Search the entries for the word "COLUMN" and pull out each line that has it.

──────── Recorded information ────────

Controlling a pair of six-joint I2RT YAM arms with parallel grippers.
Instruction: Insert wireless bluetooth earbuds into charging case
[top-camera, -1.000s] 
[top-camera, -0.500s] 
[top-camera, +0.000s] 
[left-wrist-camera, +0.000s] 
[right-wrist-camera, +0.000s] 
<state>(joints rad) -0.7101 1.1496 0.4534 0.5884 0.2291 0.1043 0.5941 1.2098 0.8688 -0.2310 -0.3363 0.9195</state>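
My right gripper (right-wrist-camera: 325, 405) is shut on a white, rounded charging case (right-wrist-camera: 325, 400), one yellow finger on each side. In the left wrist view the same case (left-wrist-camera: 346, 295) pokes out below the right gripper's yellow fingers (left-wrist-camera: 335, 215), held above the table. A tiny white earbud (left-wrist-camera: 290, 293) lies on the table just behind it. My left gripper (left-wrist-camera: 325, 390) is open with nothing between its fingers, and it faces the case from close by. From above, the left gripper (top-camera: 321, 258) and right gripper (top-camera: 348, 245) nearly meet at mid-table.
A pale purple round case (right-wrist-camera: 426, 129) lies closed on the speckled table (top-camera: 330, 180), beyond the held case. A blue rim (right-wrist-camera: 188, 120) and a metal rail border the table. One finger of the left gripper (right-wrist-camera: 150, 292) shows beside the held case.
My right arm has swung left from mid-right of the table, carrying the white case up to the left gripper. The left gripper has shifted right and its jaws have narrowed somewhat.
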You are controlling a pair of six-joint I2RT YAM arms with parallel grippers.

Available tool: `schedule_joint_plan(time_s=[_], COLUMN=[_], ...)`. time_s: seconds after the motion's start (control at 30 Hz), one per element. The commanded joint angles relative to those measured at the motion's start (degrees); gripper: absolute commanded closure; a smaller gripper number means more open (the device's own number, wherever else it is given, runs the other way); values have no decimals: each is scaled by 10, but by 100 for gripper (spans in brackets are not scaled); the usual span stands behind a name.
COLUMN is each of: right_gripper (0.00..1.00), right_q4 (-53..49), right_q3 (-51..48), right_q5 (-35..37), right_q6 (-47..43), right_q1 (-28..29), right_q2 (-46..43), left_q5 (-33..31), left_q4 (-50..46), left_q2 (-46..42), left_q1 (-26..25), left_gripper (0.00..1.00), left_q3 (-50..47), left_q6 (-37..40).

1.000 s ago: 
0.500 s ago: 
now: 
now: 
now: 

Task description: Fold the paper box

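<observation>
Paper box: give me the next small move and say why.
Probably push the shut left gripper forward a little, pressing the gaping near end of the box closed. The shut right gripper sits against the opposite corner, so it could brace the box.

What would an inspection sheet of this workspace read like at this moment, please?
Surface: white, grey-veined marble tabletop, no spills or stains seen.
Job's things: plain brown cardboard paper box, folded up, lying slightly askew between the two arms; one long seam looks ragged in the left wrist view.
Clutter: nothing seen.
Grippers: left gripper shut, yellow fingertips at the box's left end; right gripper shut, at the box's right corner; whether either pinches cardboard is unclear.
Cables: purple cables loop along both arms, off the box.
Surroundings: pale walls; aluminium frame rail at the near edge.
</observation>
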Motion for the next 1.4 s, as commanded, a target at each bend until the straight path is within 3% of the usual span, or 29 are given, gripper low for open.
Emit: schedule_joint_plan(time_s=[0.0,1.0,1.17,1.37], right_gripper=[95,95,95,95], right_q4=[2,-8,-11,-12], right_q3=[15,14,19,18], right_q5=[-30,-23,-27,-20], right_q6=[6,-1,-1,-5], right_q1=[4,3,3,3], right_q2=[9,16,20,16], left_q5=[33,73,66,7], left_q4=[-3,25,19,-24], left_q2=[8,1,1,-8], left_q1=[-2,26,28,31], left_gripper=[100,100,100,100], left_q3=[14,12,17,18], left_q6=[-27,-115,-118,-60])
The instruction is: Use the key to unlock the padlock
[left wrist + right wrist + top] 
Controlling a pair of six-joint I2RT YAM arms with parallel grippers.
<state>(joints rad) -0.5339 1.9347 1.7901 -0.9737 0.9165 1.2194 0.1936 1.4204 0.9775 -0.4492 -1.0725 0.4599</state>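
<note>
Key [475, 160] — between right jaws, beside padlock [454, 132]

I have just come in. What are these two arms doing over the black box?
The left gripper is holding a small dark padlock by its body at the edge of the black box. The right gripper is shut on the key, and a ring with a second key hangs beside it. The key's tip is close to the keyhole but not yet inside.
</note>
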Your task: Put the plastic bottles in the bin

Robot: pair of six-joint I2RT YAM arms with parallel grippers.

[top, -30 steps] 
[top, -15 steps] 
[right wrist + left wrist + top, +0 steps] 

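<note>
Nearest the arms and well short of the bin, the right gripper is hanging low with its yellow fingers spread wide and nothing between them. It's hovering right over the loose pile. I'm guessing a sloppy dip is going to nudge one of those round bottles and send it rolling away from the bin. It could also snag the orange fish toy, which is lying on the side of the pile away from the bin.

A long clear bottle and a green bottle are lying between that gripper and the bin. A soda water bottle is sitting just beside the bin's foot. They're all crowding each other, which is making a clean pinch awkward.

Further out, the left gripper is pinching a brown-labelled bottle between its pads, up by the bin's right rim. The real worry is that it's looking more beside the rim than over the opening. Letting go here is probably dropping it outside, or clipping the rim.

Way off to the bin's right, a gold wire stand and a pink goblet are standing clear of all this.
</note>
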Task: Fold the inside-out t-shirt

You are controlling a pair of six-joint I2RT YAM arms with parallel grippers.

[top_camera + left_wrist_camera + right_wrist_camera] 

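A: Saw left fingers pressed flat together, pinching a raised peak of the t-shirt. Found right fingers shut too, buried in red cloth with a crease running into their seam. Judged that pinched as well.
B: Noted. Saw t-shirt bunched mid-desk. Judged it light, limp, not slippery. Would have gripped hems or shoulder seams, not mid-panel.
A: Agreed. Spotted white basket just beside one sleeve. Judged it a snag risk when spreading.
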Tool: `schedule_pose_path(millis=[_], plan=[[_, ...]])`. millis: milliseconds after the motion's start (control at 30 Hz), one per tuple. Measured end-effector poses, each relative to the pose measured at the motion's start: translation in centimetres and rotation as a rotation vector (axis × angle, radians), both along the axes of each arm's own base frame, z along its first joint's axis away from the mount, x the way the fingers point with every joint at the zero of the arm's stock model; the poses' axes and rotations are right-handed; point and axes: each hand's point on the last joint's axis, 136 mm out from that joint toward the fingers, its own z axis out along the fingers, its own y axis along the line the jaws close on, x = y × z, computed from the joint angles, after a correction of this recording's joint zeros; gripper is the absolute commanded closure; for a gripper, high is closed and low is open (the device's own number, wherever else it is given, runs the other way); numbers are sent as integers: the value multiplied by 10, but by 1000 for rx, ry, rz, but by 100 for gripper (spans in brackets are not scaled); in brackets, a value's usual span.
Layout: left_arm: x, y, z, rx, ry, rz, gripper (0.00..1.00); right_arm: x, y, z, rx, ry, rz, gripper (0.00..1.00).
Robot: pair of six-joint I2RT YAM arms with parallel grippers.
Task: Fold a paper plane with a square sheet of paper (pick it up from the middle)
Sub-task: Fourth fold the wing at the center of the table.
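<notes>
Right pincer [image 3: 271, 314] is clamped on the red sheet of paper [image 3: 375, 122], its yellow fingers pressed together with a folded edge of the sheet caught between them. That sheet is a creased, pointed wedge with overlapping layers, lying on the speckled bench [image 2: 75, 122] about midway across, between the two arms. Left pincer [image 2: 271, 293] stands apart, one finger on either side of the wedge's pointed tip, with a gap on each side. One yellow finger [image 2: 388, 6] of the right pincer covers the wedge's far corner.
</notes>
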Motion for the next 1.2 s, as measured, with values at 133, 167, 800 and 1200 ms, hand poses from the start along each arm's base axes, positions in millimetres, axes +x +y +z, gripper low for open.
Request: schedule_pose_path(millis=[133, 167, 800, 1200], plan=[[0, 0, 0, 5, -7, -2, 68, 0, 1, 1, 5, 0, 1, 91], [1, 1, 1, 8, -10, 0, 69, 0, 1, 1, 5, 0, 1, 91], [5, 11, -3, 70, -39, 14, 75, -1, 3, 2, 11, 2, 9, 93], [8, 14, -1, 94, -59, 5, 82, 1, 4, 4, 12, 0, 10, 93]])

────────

__Expected output__:
Available tool: `schedule_joint_plan(time_s=[_], COLUMN=[_], ...)`. time_s: seconds after the motion's start (control at 30 Hz), one per element. The commanded joint angles relative to those measured at the motion's start (degrees); gripper: absolute commanded closure; a smaller gripper number means more open (the device's own number, wherever else it is given, runs the other way); values have no decimals: each is scaled by 10, but by 100 for gripper (spans in brackets are not scaled); the usual span stands behind a name.
COLUMN is each of: right_gripper (0.00..1.00), right_q4 (-53..49), right_q3 (-51..48), right_q5 (-35..37), right_q6 (-47..43), right_q1 (-28..29), right_q2 (-46..43), left_q5 (-33..31), left_q4 (-50..46), left_q2 (-46..42), left_q1 (-26..25), left_gripper (0.00..1.00), left_q3 (-50..47), left_q6 (-37..40).

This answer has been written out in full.